• The look of the correspondent Vladimir Putin against the gay rainbow

In Russia it is very uncomfortable to be an 'uncomfortable journalist'. A year ago Ivan Golunov (Moscow, 1983), a Russian investigative journalist specializing in corruption, was the victim of a police trap. They put drugs in his backpack and exhibited photos of an alleged house search where instruments to process narcotics for sale appeared. Luckily for him, the 'evidence' was too sloppy: "My fellow journalists were able to verify that this was not my home. There were many falsehoods and it was easy to clarify," he explains in an interview with EL MUNDO shortly after a year of intense street protests over his arrest. In the end the charges against him were dropped and the officers were prosecuted.

But once President Vladimir Putin is constitutionally 'enthroned' in his almost perpetual term, all Russian investigators are still on the crosshairs. Ivan Safronov, another well-known press journalist who had gone to work in the communication office of the Russian space agency in May, was arrested on Tuesday on charges of passing military secrets to the Czech Republic. He denies the charges and his former colleagues are again preparing for mobilizations.

"Although I do not know the details, because they have been declared secret, I personally think the case is very strange," says Golunov, who has seen one of the blackest weeks of the year for the press in Russia . On Monday a Military Court ruled that journalist Svetlana Prokopieva has to pay a fine of more than 6,000 euros for "propaganda of terrorism" after having written an opinion column in which she tried to expose the causes that led to an anarchist of 17 years to kill himself with a bomb in 2018 next to the headquarters of the Federal Security Service in the city of Pskov. As a finish, yesterday Thursday the police searched the offices of MBH Media as part of an investigation that also affects the Open Russia Foundation of the magnate and enemy of the Kremlin Mikhail Khodorkovsky. Some of those investigated fear that the real reason is the demonstration that is being prepared for July 15 against the extension of Vladimir Putin's mandate.

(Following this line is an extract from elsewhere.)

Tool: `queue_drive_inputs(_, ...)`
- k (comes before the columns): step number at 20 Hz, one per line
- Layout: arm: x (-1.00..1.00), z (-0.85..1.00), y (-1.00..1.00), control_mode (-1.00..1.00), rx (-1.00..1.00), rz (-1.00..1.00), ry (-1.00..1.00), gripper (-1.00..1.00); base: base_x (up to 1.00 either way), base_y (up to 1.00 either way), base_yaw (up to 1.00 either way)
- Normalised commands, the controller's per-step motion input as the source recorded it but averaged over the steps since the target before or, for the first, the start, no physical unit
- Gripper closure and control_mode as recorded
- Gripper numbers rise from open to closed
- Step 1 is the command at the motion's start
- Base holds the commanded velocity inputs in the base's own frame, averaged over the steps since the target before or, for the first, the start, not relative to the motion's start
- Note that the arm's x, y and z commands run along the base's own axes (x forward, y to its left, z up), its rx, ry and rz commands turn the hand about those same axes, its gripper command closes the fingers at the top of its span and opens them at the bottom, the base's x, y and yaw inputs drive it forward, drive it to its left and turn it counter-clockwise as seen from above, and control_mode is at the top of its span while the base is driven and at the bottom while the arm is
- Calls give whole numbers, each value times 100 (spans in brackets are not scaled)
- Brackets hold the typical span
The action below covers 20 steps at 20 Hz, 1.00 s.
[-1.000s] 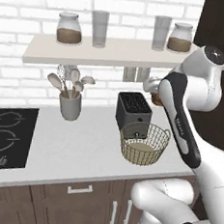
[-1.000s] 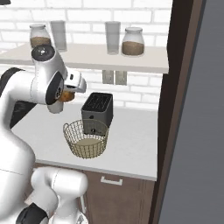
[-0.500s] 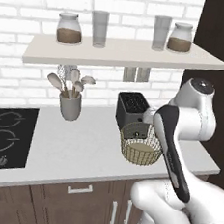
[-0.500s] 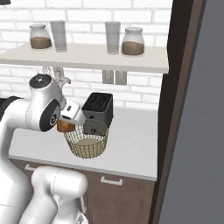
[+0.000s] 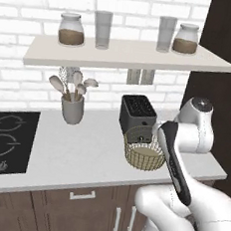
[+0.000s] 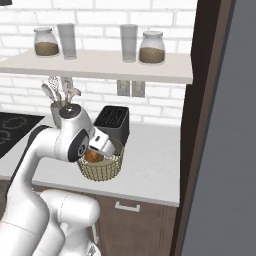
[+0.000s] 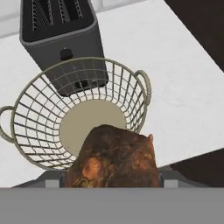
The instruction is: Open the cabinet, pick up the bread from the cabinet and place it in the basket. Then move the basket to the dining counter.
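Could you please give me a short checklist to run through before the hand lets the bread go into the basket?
1. Bread held in the hand: ok; it sits between the fingers in the hand view.
2. Hand over the basket: ok; the pale bottom and the wire rim lie below the bread.
3. Basket free of other things: ok; only its pale bottom shows.
4. Basket upright on the white worktop: ok in both base views.
5. Toaster out of the drop path: ok; it stands close behind the basket, not over its opening.
6. Bread low enough to drop softly: cannot tell; its height above the bottom is unclear.
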Motion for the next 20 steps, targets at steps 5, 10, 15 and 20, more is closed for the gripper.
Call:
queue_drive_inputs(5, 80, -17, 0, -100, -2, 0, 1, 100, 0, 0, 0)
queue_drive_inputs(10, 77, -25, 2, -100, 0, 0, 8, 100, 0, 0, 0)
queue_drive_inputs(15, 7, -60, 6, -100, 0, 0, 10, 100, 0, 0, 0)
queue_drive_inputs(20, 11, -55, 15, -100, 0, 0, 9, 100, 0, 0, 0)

The civic atmosphere of last week's voting has disappeared. Golunov admits that compared to Russia 10 years ago, "surely now people are more afraid to tell the truth and journalists think about going to work in a safer sphere."

This is what Ivan Safronov did, who after writing about the powerful Valentina Matvienko, president of the Senate, "decided to go to another section of the newspaper 'Kommersant', but when they changed the owner came a guy who came from the government orbit of the oil company Rosneft , and Safronov decided to move to the Roskosmos press department. " So far justice has gone looking for him.

Golunov does not know who is behind the arrest of his partner, whom he defines as "one of the best journalists in Russia, specialized in weapons and the aerospace industry." The military sector "is very big in Russia, it moves a lot of money, and it is most likely that some people did not like some things that Ivan Safronov published and that is how they show their displeasure." After all, Safronov wrote a lot about the 'siloviki', politicians from the security services, the military or the like. Golunov speaks by measuring his words, but believes that it was among these "securocrats" that Safronov probably "made many enemies."

The court has ordered Safronov to remain in custody for two months at the moment . His lawyers claim the hearing was irregular: State investigators have not presented any evidence. The prosecution believes he was connected to one of NATO's intelligence agencies to which he provided information on Russia's military-technical cooperation, its defense and its national security.

Compared to Safronov, 'Moskovsky Komsomolets' journalist Stanislav Mikryukov has had a bit more luck. This week the police have warned him with a second file for spreading false news after publishing a photo of a morgue in the hospital for patients with Covid-19 that according to the authorities is not real. The pressure is increasing.

When Golunov (who has gone from anonymity to a familiar face) was released last summer and the authorities admitted the farce, some journalists thought things were beginning to change. Today Golunov is not so optimistic: "In Russia it is very easy for the government to make life impossible for any media simply because they do not like the content; and in the regions there are no independent media because they have all been destroyed economically or with the help of the 'siloviki ".

Golunov does not see a renewed pressure on the media taking advantage of Putin's recent victory, although he does believe that "perhaps they had already decided to do all of this before the vote and they did it afterwards to avoid bad news before voting" . The media landscape has not changed much. "In all significant media there are two options: either they are under pressure, with continuous inspections, or they have an editorial line that does not irritate the government."